Selon Francine Lavoie, psychologue et chercheuse principale de l'étude sur les ACSOSEX (activités sociales sexualisées) menée dans quatre écoles secondaires de Québec, la participation des jeunes, et particulièrement celle des filles, à ces activités s'inscrit dans une tendance à vouloir retarder le moment d'une relation intime privilégiée. À défaut d'avoir un ami de coeur, et plutôt que d'opter pour les relations sexuelles d'un soir avec un fuck friend, «elles se disent : "On va s'amuser avec le sexe."» À leurs yeux, il s'agit d'un jeu anodin.
«On peut aussi se demander si ce n'est pas pour elles une façon de s'affirmer, une sorte de girl power, où le sexe est un atout. Mais est-ce que celles qui en font beaucoup en sortent gagnantes?» Considérant que près du tiers d'entre elles se sentent mal à l'aise au lendemain de ces gestes, Mme Lavoie dit en douter.
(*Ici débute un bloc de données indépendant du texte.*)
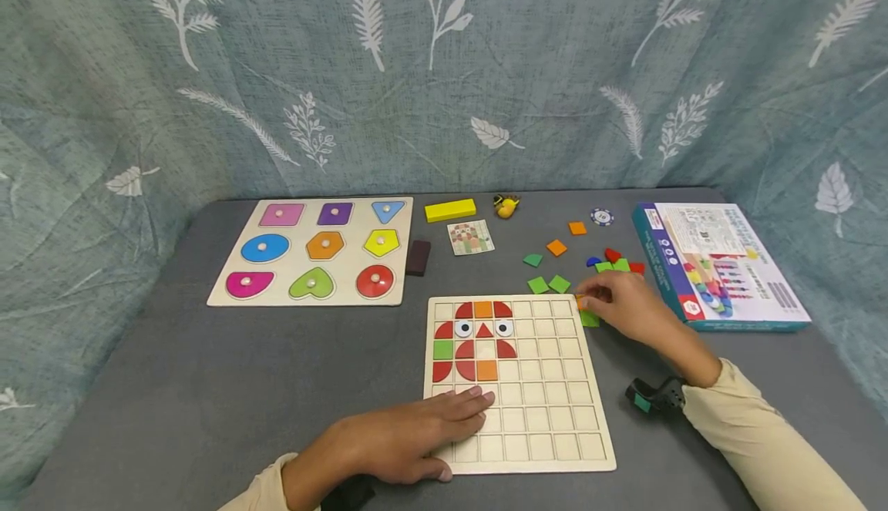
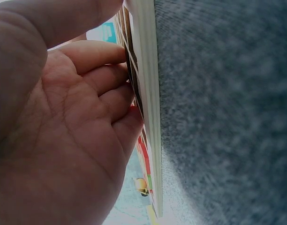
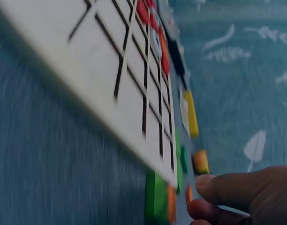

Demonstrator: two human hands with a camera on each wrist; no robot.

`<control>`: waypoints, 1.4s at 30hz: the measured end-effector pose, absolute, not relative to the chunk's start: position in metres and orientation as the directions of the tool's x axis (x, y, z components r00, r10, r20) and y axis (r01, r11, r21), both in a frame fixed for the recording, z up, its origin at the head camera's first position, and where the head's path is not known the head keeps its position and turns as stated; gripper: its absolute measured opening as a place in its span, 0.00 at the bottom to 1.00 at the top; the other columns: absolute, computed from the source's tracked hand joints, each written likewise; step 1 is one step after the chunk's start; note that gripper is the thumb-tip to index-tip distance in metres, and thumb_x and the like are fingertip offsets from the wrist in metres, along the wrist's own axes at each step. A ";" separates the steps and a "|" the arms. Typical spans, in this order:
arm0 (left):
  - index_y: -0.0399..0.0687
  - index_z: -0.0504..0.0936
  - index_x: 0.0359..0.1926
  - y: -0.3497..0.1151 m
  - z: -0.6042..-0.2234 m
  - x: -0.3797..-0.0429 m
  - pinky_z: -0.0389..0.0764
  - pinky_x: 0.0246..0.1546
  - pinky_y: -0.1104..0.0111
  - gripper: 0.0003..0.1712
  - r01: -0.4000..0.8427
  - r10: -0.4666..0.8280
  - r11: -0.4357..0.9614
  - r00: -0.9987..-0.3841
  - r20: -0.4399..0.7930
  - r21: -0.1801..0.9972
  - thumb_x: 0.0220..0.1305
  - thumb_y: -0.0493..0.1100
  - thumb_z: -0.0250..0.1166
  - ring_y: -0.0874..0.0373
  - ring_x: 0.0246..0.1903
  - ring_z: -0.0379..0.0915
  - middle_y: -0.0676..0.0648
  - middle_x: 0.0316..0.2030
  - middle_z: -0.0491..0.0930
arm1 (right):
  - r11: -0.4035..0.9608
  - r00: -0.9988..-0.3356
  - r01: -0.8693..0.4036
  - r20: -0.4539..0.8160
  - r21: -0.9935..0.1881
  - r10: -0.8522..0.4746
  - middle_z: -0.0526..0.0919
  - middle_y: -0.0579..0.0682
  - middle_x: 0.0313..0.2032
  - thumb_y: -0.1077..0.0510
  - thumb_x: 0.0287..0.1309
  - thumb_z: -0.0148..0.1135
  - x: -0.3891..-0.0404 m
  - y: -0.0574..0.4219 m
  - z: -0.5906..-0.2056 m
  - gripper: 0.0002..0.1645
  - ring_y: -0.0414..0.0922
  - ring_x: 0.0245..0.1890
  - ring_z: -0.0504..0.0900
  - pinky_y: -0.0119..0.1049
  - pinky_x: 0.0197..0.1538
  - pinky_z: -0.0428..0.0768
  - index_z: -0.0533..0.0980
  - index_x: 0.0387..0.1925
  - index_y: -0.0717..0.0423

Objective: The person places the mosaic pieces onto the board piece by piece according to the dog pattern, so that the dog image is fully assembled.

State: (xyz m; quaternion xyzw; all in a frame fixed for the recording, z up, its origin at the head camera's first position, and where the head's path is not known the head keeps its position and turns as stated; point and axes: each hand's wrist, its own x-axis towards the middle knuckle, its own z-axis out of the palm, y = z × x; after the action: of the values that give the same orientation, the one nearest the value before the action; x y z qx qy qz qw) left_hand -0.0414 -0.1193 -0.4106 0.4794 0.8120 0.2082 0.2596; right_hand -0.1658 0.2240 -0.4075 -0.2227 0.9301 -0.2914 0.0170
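My left hand (image 1: 426, 430) lies with straight fingers on the near left part of a wooden grid board (image 1: 555, 461). Its palm and fingers show along the board's edge in the left wrist view. Red, orange and green tiles and two eye tiles fill the board's upper left cells, among them a green square (image 1: 442, 350). My right hand (image 1: 620, 303) hovers at the board's far right corner, fingers bent, over an orange tile (image 1: 580, 303) and a green tile (image 1: 590, 319). In the right wrist view the thumb (image 3: 218, 185) and fingertips show no piece between them.
Loose tiles (image 1: 559, 284) lie beyond the board, near a poker chip (image 1: 602, 217). A shape puzzle (image 1: 222, 295) is at the left, a boxed set (image 1: 721, 264) at the right. A yellow block (image 1: 450, 211), picture card (image 1: 471, 237), dark block (image 1: 418, 258) and bee figure (image 1: 506, 206) stand behind.
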 end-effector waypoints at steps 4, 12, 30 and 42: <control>0.42 0.58 0.73 -0.119 -0.412 -0.041 0.55 0.68 0.64 0.40 0.663 0.884 0.460 -0.403 -0.236 0.591 0.65 0.41 0.66 0.57 0.73 0.41 0.50 0.75 0.48 | 0.787 -0.926 -0.367 0.112 -0.495 -0.362 0.81 0.51 0.31 0.65 0.59 0.65 -0.167 0.241 -0.405 0.09 0.44 0.28 0.74 0.39 0.31 0.73 0.83 0.41 0.66; 0.41 0.58 0.73 -0.119 -0.412 -0.041 0.55 0.68 0.64 0.40 0.667 0.885 0.458 -0.403 -0.232 0.588 0.65 0.41 0.66 0.56 0.73 0.41 0.49 0.75 0.48 | 0.817 -0.952 -0.298 0.095 -0.494 -0.290 0.81 0.56 0.32 0.67 0.57 0.63 -0.173 0.252 -0.404 0.09 0.48 0.28 0.75 0.40 0.30 0.72 0.83 0.39 0.68; 0.41 0.58 0.73 -0.118 -0.411 -0.042 0.54 0.68 0.64 0.40 0.668 0.884 0.460 -0.407 -0.231 0.585 0.65 0.41 0.66 0.57 0.73 0.40 0.49 0.75 0.48 | 0.862 -0.969 -0.244 0.088 -0.445 -0.229 0.83 0.64 0.36 0.64 0.56 0.68 -0.185 0.247 -0.411 0.15 0.57 0.35 0.79 0.53 0.38 0.76 0.81 0.41 0.72; 0.40 0.59 0.73 -0.118 -0.411 -0.041 0.54 0.68 0.64 0.40 0.676 0.885 0.457 -0.410 -0.220 0.578 0.64 0.42 0.66 0.56 0.73 0.41 0.48 0.75 0.48 | 0.843 -0.969 -0.248 0.113 -0.477 -0.220 0.77 0.62 0.34 0.69 0.51 0.66 -0.191 0.241 -0.413 0.15 0.55 0.32 0.74 0.48 0.36 0.71 0.78 0.42 0.73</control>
State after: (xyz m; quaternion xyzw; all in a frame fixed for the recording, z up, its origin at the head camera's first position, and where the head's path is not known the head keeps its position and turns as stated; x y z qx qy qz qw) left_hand -0.0409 -0.1183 -0.4114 0.4792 0.8145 0.2045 0.2553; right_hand -0.1908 0.2413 -0.4131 -0.1220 0.9596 -0.2522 -0.0270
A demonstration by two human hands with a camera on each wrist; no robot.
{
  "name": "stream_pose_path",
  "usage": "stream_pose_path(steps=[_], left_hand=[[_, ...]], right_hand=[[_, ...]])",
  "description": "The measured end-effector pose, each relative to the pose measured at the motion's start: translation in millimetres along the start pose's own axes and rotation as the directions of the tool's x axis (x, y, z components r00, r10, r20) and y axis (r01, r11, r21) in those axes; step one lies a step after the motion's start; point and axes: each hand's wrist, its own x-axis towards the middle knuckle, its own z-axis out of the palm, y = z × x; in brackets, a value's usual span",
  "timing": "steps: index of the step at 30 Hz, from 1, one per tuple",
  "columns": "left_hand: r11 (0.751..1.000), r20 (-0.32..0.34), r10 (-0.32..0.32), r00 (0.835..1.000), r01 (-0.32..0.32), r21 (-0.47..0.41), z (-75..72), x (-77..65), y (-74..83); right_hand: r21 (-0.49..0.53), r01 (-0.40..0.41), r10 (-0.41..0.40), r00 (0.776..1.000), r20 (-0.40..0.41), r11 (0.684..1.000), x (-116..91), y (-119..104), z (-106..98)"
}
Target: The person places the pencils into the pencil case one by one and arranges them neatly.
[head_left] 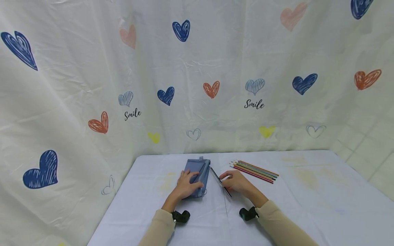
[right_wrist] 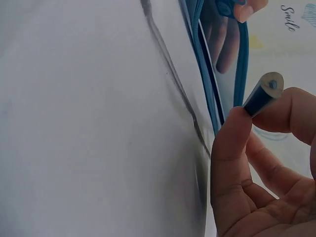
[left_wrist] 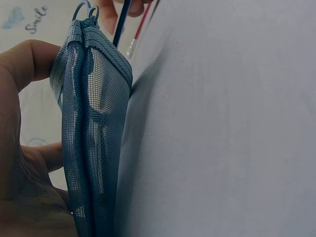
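A blue mesh pencil pouch [head_left: 204, 176] with a zip along its side lies on the white cloth in the head view. My left hand [head_left: 186, 184] lies over it with bent fingers, thumb at the zip side, and holds the pouch. The right wrist view shows the pouch's zipped edge [right_wrist: 242, 64] lifted, leaving a gap. Between thumb and index finger, my right hand [head_left: 235, 181] pinches a dark blue coloured pencil [right_wrist: 261, 98]. The pencil slants towards the pouch, its far end right by the upper zip corner in the head view. Its blunt end faces the right wrist camera.
Several coloured pencils [head_left: 255, 171] lie side by side beyond my right hand. A white cloth [head_left: 212, 222] covers the table, with creases and faint yellow stains. Behind the table hangs a curtain [head_left: 227, 68] printed with hearts. Each wrist wears a small black camera [head_left: 247, 214].
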Motion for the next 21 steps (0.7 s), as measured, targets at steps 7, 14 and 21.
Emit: stream_pose_path(steps=[7, 14, 21], left_hand=[[1.0, 0.001, -0.011, 1.0, 0.011, -0.006, 0.6, 0.0, -1.1], [1.0, 0.004, -0.006, 1.0, 0.006, -0.005, 2.0, 0.8, -2.9], [1.0, 0.0, 0.0, 1.0, 0.0, -0.005, 0.5, 1.3, -2.8]], right_hand=[[0.012, -0.015, 0.015, 0.999, -0.048, 1.0, 13, 0, 11], [0.048, -0.035, 0.039, 0.996, -0.083, 0.998, 21, -4, 19], [0.079, -0.039, 0.046, 0.994, -0.095, 0.996, 25, -10, 27]])
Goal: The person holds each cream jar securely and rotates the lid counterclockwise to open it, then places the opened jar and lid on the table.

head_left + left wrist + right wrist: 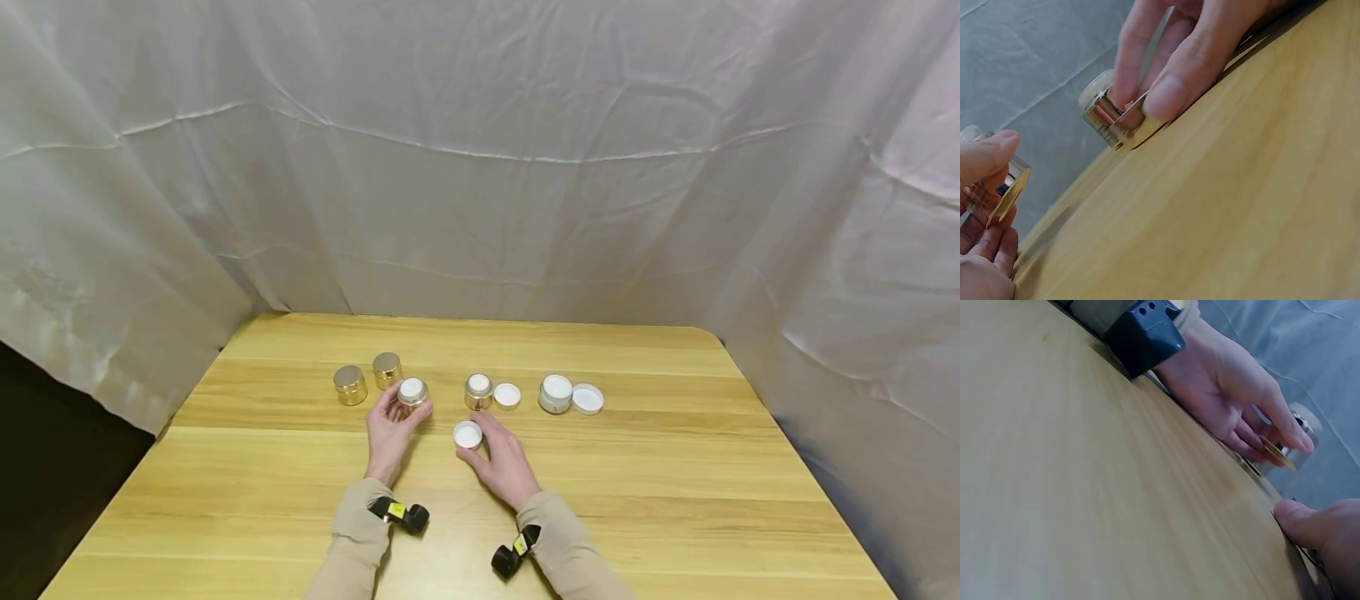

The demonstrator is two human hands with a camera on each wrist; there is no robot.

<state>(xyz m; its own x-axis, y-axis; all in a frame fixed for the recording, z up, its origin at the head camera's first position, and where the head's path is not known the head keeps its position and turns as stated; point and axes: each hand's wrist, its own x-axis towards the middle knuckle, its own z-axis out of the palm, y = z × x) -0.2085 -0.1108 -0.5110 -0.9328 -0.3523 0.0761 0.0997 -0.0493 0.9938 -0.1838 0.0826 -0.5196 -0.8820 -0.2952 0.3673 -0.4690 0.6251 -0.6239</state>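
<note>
My left hand (387, 440) grips a small open cosmetic jar (412, 391), its white inner top facing up, between thumb and fingers. In the left wrist view the held jar (1015, 181) shows a shiny gold base, tilted off the table. My right hand (508, 467) pinches a round jar lid (467, 436) by its sides, white inside upward, low at the tabletop. In the right wrist view the right thumb (1304, 524) shows at the lower right, while the lid is hidden. Just beyond the right hand stands another open jar (478, 392).
Two jars with gold lids, a nearer one (350, 385) and a farther one (387, 370), stand at the left. An upturned lid (507, 396) lies beside the middle jar. Farther right are a larger open jar (556, 395) and its upturned lid (588, 399). Grey curtain (480, 208) surrounds the wooden table (675, 467).
</note>
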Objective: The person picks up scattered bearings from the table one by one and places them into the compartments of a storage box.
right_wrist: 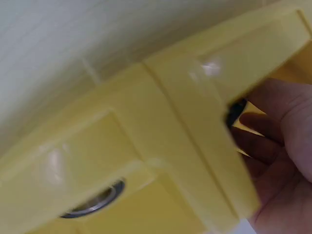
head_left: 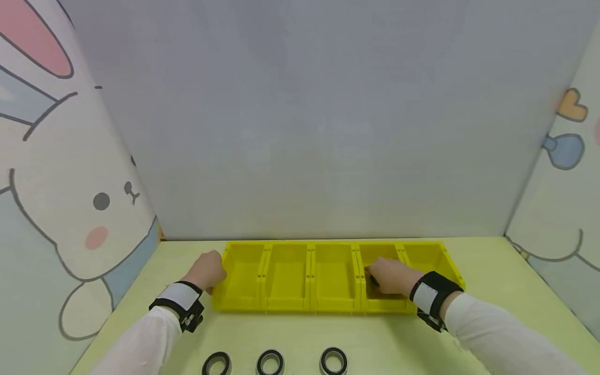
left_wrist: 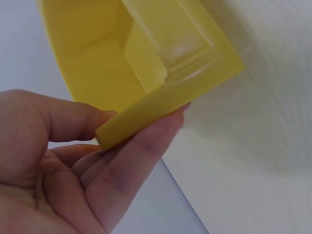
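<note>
- At the far left, a rabbit point(head_left: 70, 219) was drawn large on the side wall.
- The left hand point(head_left: 204, 272), its wrist wrapped in a strap point(head_left: 180, 299) below a white sleeve point(head_left: 140, 341), was closed on the end of the yellow row, thumb on one side of the rim and fingers on the other.
- The first bin point(head_left: 239, 303) was the one it gripped.
- On the pale table point(head_left: 300, 333), in front of the row, lay the left ring point(head_left: 217, 354), then the middle ring point(head_left: 270, 353) close by, then the right ring point(head_left: 334, 350) a little further along; all three were flat and apart.
- The second bin point(head_left: 287, 303) and third bin point(head_left: 335, 303) stood side by side, joined in the row.
- The right hand point(head_left: 394, 276) reached into the fourth bin point(head_left: 386, 307), its fingers narrow, pinching a dark ring point(right_wrist: 236, 113) that the bin's wall partly hid; I could not tell whether it touched the floor.
- The fifth bin point(head_left: 428, 255) was partly covered by the right wrist and its strap.
- Another ring point(right_wrist: 95, 207) showed in a neighbouring bin, from the right wrist.
- Far right, a blue shape point(head_left: 567, 151) decorated the wall.
</note>
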`<state>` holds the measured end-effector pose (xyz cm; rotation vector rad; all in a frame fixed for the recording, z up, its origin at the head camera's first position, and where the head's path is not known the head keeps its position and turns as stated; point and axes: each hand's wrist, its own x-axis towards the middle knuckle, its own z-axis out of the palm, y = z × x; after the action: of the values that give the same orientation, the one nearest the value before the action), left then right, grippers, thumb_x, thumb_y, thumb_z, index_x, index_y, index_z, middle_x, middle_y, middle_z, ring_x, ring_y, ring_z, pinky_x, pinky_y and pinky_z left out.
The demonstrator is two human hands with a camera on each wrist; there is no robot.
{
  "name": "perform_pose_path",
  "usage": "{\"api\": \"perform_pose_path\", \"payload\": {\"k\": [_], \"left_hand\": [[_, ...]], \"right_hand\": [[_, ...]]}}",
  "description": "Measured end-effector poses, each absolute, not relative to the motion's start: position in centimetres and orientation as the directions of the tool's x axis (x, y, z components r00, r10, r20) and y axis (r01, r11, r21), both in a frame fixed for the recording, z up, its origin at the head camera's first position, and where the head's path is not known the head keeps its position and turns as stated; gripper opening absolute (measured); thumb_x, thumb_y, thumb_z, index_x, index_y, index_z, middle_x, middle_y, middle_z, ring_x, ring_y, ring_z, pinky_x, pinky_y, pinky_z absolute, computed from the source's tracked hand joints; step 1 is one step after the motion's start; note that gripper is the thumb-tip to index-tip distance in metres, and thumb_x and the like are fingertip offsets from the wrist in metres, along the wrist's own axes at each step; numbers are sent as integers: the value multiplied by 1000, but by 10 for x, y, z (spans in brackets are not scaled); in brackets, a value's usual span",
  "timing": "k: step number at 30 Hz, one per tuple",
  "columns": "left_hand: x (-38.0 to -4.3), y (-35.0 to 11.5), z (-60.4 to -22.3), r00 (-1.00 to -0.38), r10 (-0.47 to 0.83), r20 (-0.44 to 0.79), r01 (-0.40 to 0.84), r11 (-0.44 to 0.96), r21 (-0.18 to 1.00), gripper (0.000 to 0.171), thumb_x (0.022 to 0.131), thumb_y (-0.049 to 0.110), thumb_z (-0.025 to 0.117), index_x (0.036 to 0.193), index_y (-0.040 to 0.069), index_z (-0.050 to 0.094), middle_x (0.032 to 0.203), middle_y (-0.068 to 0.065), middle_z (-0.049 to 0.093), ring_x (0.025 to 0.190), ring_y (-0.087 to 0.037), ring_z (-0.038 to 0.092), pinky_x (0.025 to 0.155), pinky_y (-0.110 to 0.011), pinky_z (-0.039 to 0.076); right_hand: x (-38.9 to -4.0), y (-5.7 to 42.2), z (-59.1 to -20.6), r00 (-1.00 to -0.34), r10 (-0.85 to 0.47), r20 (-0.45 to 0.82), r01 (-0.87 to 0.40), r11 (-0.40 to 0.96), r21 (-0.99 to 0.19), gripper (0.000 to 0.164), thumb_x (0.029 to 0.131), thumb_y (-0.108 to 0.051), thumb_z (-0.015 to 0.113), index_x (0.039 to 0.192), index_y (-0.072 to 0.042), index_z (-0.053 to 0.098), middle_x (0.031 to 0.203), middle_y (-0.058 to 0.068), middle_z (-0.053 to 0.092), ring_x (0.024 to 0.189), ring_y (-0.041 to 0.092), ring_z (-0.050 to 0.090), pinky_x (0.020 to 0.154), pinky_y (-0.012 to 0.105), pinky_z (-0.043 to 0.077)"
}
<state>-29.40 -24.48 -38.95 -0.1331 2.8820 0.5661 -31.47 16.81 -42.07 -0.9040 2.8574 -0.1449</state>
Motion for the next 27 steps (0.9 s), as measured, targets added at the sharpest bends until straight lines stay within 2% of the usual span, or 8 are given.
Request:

D'autant plus, explique-t-elle, que ce sont encore les filles qui jouent le rôle d'objets sexuels. «C'est très stéréotypé. La fille se pâme devant les attributs sexuels des gars (par exemple, dans les imitations de fellation).» Une situation qui lui semble bien différente de celle de la libération sexuelle des années 60, qui avait un but libérateur pour les femmes, en leur donnant accès au plaisir.
«Mais je ne dis pas que les jeunes hommes sont gagnants non plus. Pour le faire, ils sont soumis à la pression du corps parfait, le bon muscle à la bonne place, épilés...»
Le plus ironique, dans tout ça, c'est qu'environ 80 % des jeunes interrogés se sont dits en désaccord avec ces pratiques, mais mals à l'aise de l'exprimer publiquement. «Ils sont critiques sur ça, mais ils ne sont pas prêts à le dénoncer.»